We chose to find the joy in the mourning.
We had a quiet evening, made dinner at home, and watched a movie. My heart remained heavy, but we still thanked the Lord for His blessings. Because although on the outside it might seem like he is not doing anything good, that is far from the truth. He remains by our side and continues to spoil us with his love.
The past 3 years haven’t been what I thought they would be. I didn’t think that 70% of our marriage we would be going through this trial of infertility. But, even though it’s not how I would have written the story, it’s SO much better. I’m thankful for Colby and his heart for Jesus. He smothers me with love every day. He serves me and spoils me and because of his amazingness he makes our marriage so much easy. I’m so thankful for every day we have had together including the basic things like cooking together and our favorite things like traveling the world together.

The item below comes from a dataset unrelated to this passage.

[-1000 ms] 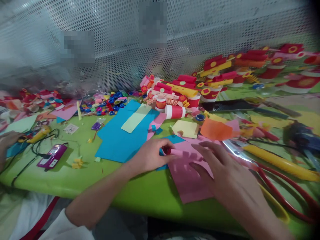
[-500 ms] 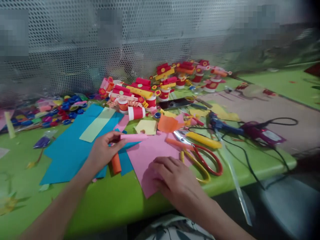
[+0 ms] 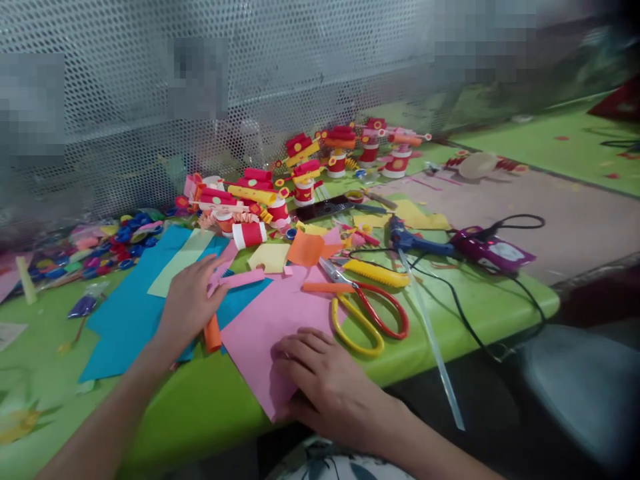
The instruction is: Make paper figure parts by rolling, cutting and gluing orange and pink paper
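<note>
Left fingers [image 3: 201, 269] have parted by slim pink roll [image 3: 243, 279], flat paper sheet's [image 3: 265, 327] eleven o'clock; right fingers [image 3: 300, 349], five o'clock: clamped, I can't tell.

Left hand [image 3: 190, 303] beside a pink tube [image 3: 245, 279], right hand [image 3: 320, 383] over a pink sheet [image 3: 273, 310]

Flat pink sheet [image 3: 270, 317], slim pink paper roll [image 3: 244, 279] near it
</note>
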Tool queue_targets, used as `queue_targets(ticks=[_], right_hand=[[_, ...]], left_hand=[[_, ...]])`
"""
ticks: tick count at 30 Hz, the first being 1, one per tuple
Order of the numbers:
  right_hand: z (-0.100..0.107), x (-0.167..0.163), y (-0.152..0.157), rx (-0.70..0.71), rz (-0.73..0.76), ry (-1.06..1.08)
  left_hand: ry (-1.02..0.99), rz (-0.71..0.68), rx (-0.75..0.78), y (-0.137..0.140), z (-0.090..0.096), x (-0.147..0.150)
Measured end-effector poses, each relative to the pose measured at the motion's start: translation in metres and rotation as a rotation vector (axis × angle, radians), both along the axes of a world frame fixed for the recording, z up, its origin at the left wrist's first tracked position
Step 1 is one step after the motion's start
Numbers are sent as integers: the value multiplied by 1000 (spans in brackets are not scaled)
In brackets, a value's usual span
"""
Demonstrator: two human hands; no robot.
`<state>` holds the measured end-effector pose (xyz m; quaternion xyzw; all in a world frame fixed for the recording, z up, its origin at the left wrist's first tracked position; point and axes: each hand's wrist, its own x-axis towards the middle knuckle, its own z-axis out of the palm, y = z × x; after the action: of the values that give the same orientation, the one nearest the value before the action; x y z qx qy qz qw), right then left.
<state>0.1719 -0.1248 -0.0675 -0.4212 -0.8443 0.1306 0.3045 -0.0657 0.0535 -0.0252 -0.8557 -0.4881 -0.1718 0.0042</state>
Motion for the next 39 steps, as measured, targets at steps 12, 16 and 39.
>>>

Although our celebration yesterday isn’t how I envisioned, 2014 isn’t how envisioned, and our 3 years of marriage aren’t how I envisioned them to be I still realize how blessed we are. As we start our 4th year of marriage I’m excited to pursue the Lord and see what He has in store for us. We are trusting that He will restore a double blessing to everything that has been taken away from us. Deuteronomy 30:3
P.S. Please continue to pray for Shawn and Aki – that God would heal their tender hearts.